The shape of things to come here?


tim eisele said...

The sad thing is, when I was a kid, Japan was held up as a model - the savings rate was supposedly much higher than the US. That has obviously been flushed down the toilet, and in a very short time, too.

I wonder to what extent that was caused by people in power noticing that there was all this money being saved, and working out how to steal it without being noticed? It seems to me that that's the big hazard of saving money - it is a very, very tempting target, and certain people will spend a lot of time figuring out how to defraud you of it once they find out it exists.

K T Cat said...

Tim, to me this shows that the contagion is global. Keynesian economics are at the heart of this. When Japan crashed years ago, they went straight to the JM Keynes playbook and borrowed and spent like fiends. It clearly has not worked, but globally, we've all implicitly decided that earning what we get is for dummies and we all deserve more rights in the form of goodies.

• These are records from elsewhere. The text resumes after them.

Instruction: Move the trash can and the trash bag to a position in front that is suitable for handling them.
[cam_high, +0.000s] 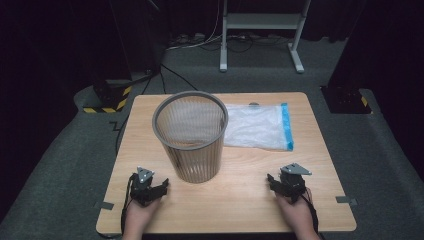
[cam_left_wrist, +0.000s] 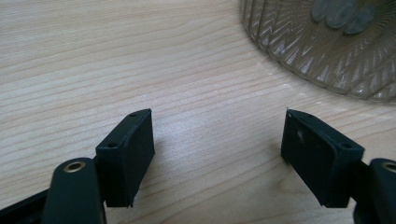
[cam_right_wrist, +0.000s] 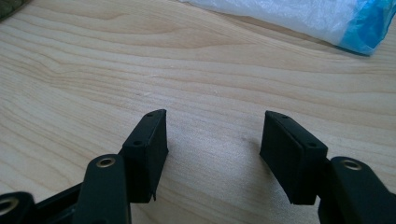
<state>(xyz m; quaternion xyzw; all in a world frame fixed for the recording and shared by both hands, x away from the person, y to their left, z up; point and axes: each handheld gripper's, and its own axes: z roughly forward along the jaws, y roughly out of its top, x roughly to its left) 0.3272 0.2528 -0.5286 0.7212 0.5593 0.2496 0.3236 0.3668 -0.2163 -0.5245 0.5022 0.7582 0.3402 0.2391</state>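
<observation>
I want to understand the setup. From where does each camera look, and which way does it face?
High view: sits above the person's side, looks forward and down on the table, bin and bag; shows both hands with the left gripper and right gripper.
Left gripper view: rides on the left gripper, looks low over the wood at the bin's base; its open jaws show.
Right gripper view: rides on the right gripper, faces the bag; its open jaws show.
Shared: the bin in the high and left gripper views, the bag in the high and right gripper views.
</observation>
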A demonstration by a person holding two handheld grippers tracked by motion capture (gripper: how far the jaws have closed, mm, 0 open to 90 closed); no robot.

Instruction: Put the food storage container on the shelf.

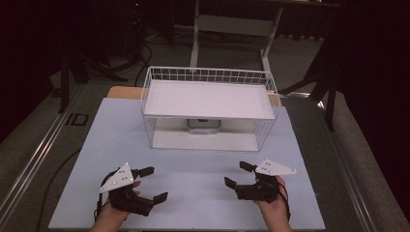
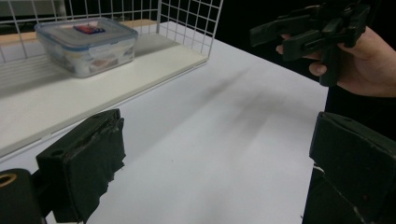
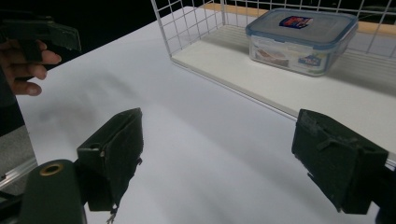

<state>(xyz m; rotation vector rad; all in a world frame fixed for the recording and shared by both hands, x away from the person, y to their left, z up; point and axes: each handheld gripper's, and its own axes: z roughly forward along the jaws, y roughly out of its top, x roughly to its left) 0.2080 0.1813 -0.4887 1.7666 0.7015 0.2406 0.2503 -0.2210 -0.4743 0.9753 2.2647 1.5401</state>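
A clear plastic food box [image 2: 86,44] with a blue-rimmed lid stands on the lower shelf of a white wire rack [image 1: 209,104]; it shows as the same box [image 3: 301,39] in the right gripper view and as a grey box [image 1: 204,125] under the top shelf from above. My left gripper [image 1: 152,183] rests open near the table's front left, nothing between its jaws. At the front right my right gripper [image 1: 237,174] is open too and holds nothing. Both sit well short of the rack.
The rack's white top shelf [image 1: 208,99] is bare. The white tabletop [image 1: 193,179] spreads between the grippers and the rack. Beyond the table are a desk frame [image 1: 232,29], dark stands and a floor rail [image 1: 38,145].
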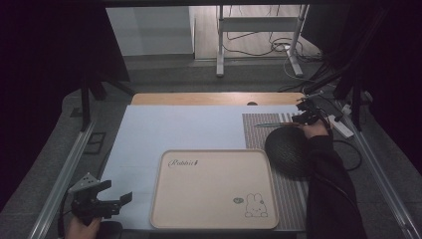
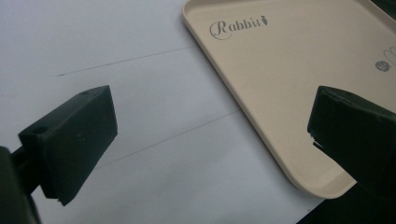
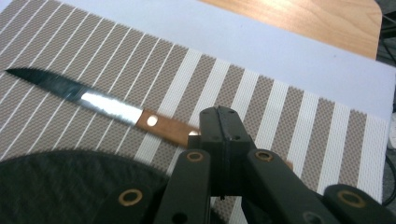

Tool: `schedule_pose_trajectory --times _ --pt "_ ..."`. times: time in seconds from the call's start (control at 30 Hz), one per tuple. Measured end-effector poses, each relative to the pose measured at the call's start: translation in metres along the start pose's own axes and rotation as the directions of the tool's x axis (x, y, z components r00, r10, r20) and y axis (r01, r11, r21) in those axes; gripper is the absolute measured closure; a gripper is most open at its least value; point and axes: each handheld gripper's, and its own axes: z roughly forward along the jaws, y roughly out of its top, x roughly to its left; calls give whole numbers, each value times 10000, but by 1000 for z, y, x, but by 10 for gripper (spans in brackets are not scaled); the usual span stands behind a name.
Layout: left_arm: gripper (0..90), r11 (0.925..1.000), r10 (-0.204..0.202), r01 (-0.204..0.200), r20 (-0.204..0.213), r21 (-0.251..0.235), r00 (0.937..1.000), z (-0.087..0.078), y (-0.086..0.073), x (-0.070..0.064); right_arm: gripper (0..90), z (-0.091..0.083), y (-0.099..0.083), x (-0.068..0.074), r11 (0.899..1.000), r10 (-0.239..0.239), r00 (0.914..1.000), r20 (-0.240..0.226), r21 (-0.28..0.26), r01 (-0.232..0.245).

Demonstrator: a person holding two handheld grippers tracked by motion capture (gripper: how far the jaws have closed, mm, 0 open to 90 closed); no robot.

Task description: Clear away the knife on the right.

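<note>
A knife [image 1: 268, 124] with a steel blade and a brown wooden handle lies across the far end of a striped placemat [image 1: 291, 199], blade pointing left. My right gripper [image 1: 299, 119] is at its handle end. In the right gripper view the jaws [image 3: 219, 125] stand pressed together on the knife [image 3: 107, 106] handle, which shows on both sides of them. My left gripper [image 1: 115, 191] hovers open at the near left corner. In the left gripper view its wide-apart jaws [image 2: 210, 135] have nothing between them, over the white sheet beside the tray's corner.
A beige tray [image 1: 209, 194] printed with "Rabbit" and a bunny lies at the near centre [image 2: 289, 84]. A black textured round dish [image 1: 288, 149] sits on the placemat [image 3: 261, 93] just near of the knife. A white sheet [image 1: 174, 129] covers the wooden table [image 1: 214, 98].
</note>
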Motion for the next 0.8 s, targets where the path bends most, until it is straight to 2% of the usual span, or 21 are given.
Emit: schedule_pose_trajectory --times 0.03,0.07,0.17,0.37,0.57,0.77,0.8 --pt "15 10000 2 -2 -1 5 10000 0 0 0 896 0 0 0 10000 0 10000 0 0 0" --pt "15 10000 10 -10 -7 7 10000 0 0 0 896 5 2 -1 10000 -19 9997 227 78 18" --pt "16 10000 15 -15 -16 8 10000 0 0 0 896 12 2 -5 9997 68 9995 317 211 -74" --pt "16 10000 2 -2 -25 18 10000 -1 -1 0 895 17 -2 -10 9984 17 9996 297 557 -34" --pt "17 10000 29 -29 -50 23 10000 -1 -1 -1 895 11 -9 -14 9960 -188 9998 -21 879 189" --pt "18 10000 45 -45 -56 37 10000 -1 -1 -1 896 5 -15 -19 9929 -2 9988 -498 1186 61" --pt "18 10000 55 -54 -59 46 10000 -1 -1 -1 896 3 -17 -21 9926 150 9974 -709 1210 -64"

Keynes predicated his theories on people, companies and governments saving money during good times, but that's not how humans work. We're rationalizing animals, not rational ones. As soon as you give us an excuse to grab pleasure now and pay for it later, we will do it. Hence, monstrous debts.

All of the stuffy, closed-minded institutions that lectured us on strict moral behavior which we wrecked in the 1960s had it right. And now, as a famous preacher once said, the chickens are coming home to roost.